A Trade League quer construir um hospital privado focado em assistência médica infantil em Sófia. De acordo com Sharkova, cada ativista do Public Council recebeu uma ligação para ser questionado pela SANS.
O projeto privado
A empresa Trade League insiste em construir o hospital privado “Mom and Me” em Sófia. O governo interino do Primeiro Ministro Dimitar Glavchev foi rápido em emitir uma licença para o projeto para a Trade League assim que assumiu o poder em maio de 2024.
No dia seguinte à emissão da licença, o governo sofreu séria pressão pública e política e cancelou sua decisão. A crítica mais dura ao apoio do governo ao projeto privado veio do Conselho Público, que tem defendido o projeto estadual – o projeto foi iniciado há mais de uma década.
“Não falamos contra o hospital “Mom and Me”. Expressamos sérias preocupações sobre a falta de transparência nas decisões do governo (para o consentimento e para sua retirada)”, explicou Sharkova.
Ela acrescentou que a SANS lhe explicou que sua investigação estava relacionada à proteção da segurança nacional contra ameaças aos interesses nacionais, à independência e à soberania da República da Bulgária.
“Até hoje, não sei como podemos ameaçar a segurança nacional expressando nossa opinião”, disse Sharkova.
O projeto do estado
Por anos, ativistas da saúde têm pressionado o estado a investir na criação de um hospital infantil nacional. Isso forneceria cuidados abrangentes para a saúde infantil sob o mesmo teto, o que o país atualmente não tem.

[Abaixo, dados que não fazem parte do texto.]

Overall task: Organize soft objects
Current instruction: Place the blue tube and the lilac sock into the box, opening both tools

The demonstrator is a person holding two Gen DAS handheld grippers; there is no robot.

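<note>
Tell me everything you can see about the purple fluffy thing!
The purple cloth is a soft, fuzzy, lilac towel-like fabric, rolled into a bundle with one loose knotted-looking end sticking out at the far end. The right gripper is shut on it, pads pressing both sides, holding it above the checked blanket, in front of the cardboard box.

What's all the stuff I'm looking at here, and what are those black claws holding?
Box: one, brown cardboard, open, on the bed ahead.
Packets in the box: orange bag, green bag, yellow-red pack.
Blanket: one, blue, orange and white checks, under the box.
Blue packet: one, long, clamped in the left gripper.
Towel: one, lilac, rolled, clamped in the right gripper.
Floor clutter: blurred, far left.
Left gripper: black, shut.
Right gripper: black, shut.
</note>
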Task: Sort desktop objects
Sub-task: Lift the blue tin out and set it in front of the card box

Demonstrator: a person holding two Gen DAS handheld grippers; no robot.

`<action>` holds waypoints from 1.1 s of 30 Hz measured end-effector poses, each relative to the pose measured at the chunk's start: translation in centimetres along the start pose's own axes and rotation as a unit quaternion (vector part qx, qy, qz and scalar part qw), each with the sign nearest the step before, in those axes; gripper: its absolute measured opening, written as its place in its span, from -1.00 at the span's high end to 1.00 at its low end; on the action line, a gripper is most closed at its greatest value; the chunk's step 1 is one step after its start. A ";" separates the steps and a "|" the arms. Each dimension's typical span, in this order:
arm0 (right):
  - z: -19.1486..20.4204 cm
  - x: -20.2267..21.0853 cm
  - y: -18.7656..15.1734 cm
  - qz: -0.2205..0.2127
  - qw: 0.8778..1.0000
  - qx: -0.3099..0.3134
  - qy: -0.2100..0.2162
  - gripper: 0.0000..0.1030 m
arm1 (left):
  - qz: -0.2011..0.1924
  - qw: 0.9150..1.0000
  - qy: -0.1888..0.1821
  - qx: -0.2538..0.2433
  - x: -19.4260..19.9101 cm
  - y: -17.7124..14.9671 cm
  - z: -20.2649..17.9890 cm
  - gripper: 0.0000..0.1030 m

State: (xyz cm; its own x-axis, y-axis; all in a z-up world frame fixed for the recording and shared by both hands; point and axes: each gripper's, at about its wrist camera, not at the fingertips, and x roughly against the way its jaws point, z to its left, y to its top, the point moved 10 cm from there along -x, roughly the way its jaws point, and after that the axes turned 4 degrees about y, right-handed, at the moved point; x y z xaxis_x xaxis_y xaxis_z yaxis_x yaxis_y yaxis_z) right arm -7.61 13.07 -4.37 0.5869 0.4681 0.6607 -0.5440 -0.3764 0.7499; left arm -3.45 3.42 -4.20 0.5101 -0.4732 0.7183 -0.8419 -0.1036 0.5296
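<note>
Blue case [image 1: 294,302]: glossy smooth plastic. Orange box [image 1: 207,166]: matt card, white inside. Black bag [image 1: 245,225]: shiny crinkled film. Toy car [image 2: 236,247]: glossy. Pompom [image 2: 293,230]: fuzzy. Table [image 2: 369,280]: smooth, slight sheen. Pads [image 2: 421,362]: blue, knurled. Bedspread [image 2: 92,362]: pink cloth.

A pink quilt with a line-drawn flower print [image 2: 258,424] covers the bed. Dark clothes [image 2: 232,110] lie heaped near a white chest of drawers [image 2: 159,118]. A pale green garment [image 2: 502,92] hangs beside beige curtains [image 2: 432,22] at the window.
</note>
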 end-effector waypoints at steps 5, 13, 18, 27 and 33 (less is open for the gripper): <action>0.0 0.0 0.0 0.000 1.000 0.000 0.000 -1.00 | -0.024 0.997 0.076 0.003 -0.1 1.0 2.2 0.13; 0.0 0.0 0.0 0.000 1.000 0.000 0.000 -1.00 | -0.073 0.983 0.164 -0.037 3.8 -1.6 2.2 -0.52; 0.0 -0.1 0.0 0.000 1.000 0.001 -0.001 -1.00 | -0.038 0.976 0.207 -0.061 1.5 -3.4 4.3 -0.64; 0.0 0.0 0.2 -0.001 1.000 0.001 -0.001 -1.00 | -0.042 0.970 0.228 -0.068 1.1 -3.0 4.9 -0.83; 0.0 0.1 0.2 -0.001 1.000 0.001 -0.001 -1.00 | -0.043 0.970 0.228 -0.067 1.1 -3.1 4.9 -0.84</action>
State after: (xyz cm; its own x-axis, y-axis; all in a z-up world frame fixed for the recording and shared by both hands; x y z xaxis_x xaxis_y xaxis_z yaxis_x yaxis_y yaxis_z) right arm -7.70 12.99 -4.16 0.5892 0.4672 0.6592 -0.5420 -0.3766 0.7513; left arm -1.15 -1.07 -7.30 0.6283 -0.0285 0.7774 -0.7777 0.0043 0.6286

O Conselho Público afirma que o projeto da Liga Comercial tornaria o projeto estadual sem sentido, pois envolveria uma grande parcela do pessoal de saúde disponível.
Após essa posição pública, a Liga Comercial apresentou relatórios contra os ativistas da saúde.
A Euractiv contatou a Trade League com perguntas sobre a lógica por trás de sua decisão de registrar o relatório e suas motivações para envolver a SANS. A empresa não deu uma resposta direta, mas enviou uma lista de links para publicações na mídia defendendo seu projeto.
Em um dos artigos citados, a Trade League anunciou que o Conselho Público para Construir um Hospital Nacional Infantil havia conduzido uma “campanha ilegal” contra seu projeto privado.
Prerrogativa do advogado
O escândalo público em torno da intervenção de serviços especiais contra ativistas da saúde levou a uma resposta do Conselho Supremo da Ordem dos Advogados, que anunciou que os advogados, entre eles Maria Sharkova, estavam sendo colocados sob pressão inaceitável.
Em uma declaração, o Conselho Supremo da Ordem dos Advogados disse que: “apoia firmemente os colegas advogados e declara que defenderá o direito deles de expressar opiniões sobre tópicos importantes para a sociedade, incluindo aqueles relacionados à assistência médica, justiça e outras áreas importantes da vida pública”.
A liderança da Ordem dos Advogados observou que é inaceitável que advogados sejam colocados em uma situação que viole o privilégio advogado-cliente – que é garantido por lei.
O porta-voz da Ordem, Krasimir Nedev, disse que havia uma “guerra monstruosa” acontecendo, cujo prêmio era o dinheiro que os contribuintes pagam pelos cuidados de saúde.
“Parte dessa guerra real é o plano para o chamado hospital infantil. Ao sinal de um dos “exércitos”, num piscar de olhos, o SANS e a Comissão Anticorrupção decidiram direcionar as flechas da (suposta) justiça estadual contra (…) o Conselho Público para a construção de um novo hospital infantil”, comentou Nedev.
No começo do ano, a pressão sobre o governo para construir um hospital infantil nacional se intensificou. Em janeiro, protestos foram realizados nas cidades maiores sob o slogan “Expulse a máfia da assistência médica”.
Eles foram organizados pela fundação estabelecida em memória de Danaya Kuleva, de 15 anos, que morreu em 2023 após não receber tratamento médico oportuno em Sófia. Os manifestantes alinharam sapatos infantis sem uso em frente ao Conselho de Ministros, simbolizando as vidas de crianças perdidas devido à falta de um hospital infantil estadual no país.